Until recently, California retail employers could leverage the threat that employees suing them for nonpayment of wages (including sales commissions), fringe benefits, or health and welfare or pension fund contributions would have to pay the employer’s attorneys’ fees in the event that the claim was unsuccessful.  Labor Code Section 218.5 provided that the court “shall” award the “prevailing party” its attorneys’ fees in such cases (assuming a request was made at the beginning of the suit).

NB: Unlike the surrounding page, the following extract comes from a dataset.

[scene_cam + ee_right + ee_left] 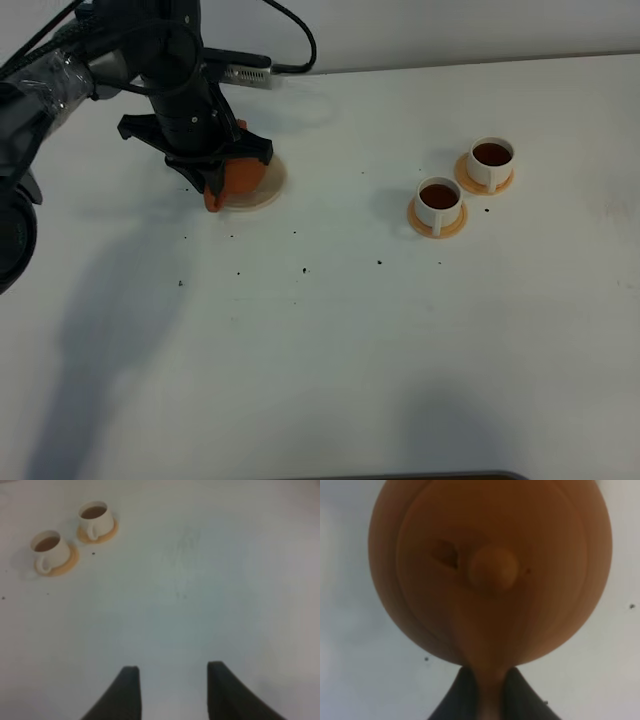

It had long been argued by attorneys representing employees in these types of cases that Section 218.5 should be interpreted to mean that a prevailing employer would only be entitled to its fees if the employee’s suit was found to be frivolous, unreasonable, or without foundation – a standard announced in Christiansburg Garment Co. v. EEOC (1978) 434 U.S. 412 in connection with Title VII discrimination claims and later applied to claims brought under California’s Fair Employment and Housing Act (FEHA) as well.  However, both Title VII and FEHA give courts discretion to award a prevailing party its attorneys’ fees, whereas Section 218.5, on its face, made the award unconditional if the suit was successfully defended.

On August 26, 2013, Governor Jerry Brown put an end to the uncertainty by signing SB 462 into law.  The bill amended Section 218.5 to provide that a prevailing employer is only entitled to recover its attorneys’ fees for defending an employee’s lawsuit for nonpayment of wages, fringe benefits, or health and welfare or pension fund contributions, if it can show that the action was brought in “bad faith.”

It remains to be seen how this new standard will be interpreted by the courts, but because the policy considerations of not chilling meritorious suits brought by employees against their employers are the same as in Title VII and FEHA cases, it is likely to be a similarly high bar.